──────── PROVIDED MATERIAL

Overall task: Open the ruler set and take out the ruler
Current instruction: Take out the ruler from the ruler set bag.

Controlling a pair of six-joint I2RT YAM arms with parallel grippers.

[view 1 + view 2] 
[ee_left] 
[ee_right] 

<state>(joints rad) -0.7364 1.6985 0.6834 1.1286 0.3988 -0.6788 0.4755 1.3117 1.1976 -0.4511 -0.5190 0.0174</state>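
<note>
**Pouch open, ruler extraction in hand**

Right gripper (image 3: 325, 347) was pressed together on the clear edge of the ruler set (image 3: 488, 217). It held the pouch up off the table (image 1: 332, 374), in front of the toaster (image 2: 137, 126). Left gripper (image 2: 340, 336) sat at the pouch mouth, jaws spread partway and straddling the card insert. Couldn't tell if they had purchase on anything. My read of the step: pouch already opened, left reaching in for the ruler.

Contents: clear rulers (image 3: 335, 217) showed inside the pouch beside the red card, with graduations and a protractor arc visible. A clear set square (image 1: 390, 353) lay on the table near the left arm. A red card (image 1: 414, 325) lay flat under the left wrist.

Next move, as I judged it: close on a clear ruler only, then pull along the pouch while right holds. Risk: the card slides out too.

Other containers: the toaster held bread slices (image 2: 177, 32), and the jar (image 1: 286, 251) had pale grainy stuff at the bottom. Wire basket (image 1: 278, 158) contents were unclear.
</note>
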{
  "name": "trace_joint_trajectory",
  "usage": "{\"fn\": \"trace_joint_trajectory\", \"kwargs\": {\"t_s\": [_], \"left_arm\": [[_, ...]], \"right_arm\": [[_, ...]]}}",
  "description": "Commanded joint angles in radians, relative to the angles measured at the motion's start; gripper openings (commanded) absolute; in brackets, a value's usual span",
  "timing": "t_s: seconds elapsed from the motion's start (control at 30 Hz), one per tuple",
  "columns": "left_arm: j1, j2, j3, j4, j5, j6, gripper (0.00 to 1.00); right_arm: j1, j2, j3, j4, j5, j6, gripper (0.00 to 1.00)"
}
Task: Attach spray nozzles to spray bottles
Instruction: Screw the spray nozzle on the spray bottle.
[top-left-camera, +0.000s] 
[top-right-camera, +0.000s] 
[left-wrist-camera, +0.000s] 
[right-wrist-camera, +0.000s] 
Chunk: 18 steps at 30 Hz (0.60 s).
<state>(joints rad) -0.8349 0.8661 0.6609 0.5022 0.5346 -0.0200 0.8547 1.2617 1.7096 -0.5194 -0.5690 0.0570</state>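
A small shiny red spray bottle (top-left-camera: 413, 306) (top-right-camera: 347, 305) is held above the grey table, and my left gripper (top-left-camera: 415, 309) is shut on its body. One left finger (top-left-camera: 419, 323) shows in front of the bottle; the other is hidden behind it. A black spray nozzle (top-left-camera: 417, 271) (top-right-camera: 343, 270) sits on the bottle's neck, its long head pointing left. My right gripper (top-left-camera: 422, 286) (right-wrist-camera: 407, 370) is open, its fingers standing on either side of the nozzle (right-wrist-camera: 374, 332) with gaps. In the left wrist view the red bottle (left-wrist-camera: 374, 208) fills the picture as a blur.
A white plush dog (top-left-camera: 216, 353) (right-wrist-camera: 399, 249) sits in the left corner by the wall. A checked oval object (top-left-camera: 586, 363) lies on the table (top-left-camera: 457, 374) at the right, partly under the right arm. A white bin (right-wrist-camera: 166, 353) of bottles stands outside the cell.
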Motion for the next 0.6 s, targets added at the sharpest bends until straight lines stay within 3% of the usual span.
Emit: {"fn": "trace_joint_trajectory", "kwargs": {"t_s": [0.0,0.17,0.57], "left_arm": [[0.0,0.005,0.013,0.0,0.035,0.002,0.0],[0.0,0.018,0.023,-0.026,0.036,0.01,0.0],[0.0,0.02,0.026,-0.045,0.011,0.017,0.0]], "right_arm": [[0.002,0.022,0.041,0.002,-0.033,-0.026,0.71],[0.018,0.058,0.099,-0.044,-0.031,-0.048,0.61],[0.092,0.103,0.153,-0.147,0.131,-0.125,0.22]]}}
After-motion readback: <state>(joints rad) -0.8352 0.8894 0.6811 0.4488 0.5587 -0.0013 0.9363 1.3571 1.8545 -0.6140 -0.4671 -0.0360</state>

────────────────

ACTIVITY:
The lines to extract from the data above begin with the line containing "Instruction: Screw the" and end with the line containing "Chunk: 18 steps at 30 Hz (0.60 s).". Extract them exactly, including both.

ANSWER TO THIS EXERCISE:
Instruction: Screw the spray nozzle on the spray bottle.
[top-left-camera, +0.000s] 
[top-right-camera, +0.000s] 
[left-wrist-camera, +0.000s] 
[right-wrist-camera, +0.000s] 
Chunk: 18 steps at 30 Hz (0.60 s).

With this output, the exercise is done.